I’m not so sure that was ever the case, but we can agree
with Stewart that this is not the internet we now inhabit.
“As we populated the online environment, we brought with us
several invasive species, (search engines, social platforms, content marketers)
that are consuming the internet’s natural resources for their own benefit and
propagation regardless of the cost to the rest of us. These platforms are
destroying the verdant information landscape and turning it into a wasteland of
monetized manipulation.”
Like other critics of the way the internet developed,
Gartner’s analyst is scathing about Google, TikTok, Twitter and, in particular,
Facebook.
“Without exception, the giants of the online world depend on
engagement to make money and use surveillance and manipulation to garner and
grow user attention. What data these platforms collect and how it is used is
hidden behind impenetrable layers of user license agreements, trade secret
claims and flat-out deception.”
For Stewart, these practices are “the burrowing rats gnawing
at the roots of the web until it is too late.”
Factual information collapses into conspiracy and
disinformation, marketing becomes manipulation, conversation ends in
cancellation.
“Sadly, we are getting used to it. Those who have grown up
with the web have never known anything else.”

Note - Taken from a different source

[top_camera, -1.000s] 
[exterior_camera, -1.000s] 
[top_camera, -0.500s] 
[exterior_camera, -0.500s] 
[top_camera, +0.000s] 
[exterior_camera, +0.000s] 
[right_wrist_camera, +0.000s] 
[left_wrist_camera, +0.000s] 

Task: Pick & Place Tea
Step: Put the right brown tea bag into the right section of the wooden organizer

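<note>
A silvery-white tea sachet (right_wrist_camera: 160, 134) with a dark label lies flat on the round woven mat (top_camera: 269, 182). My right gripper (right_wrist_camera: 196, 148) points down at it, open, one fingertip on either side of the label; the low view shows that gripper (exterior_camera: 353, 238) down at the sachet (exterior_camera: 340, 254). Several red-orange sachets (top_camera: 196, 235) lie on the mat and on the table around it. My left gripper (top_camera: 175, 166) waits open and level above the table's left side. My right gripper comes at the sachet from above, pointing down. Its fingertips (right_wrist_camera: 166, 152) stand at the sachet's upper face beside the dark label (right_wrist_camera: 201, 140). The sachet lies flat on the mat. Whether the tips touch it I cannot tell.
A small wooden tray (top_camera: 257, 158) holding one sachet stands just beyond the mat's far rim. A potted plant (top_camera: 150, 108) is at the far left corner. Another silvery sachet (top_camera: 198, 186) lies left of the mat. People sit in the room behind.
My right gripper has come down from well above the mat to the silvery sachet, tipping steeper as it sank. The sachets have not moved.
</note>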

What Stewart also shares with other critics of the
internet’s economic and social order is hope — that before the metaverse hardens
into reality there is a chance to reset the dialectic of labor at ground level.
“We are at a point in time where we have the opportunity to
course correct the destructive trajectory of the digital economy,” he writes.
It is hoped that checks and balances on the likes of Meta
will be enshrined in law. The Platform Accountability and Transparency Act
(PATA), for instance, would require major platforms to provide operational data
to researchers under strict supervision.
“This would begin to shine light on potentially destructive
practices, essentially driving out the rats while preserving the trees.”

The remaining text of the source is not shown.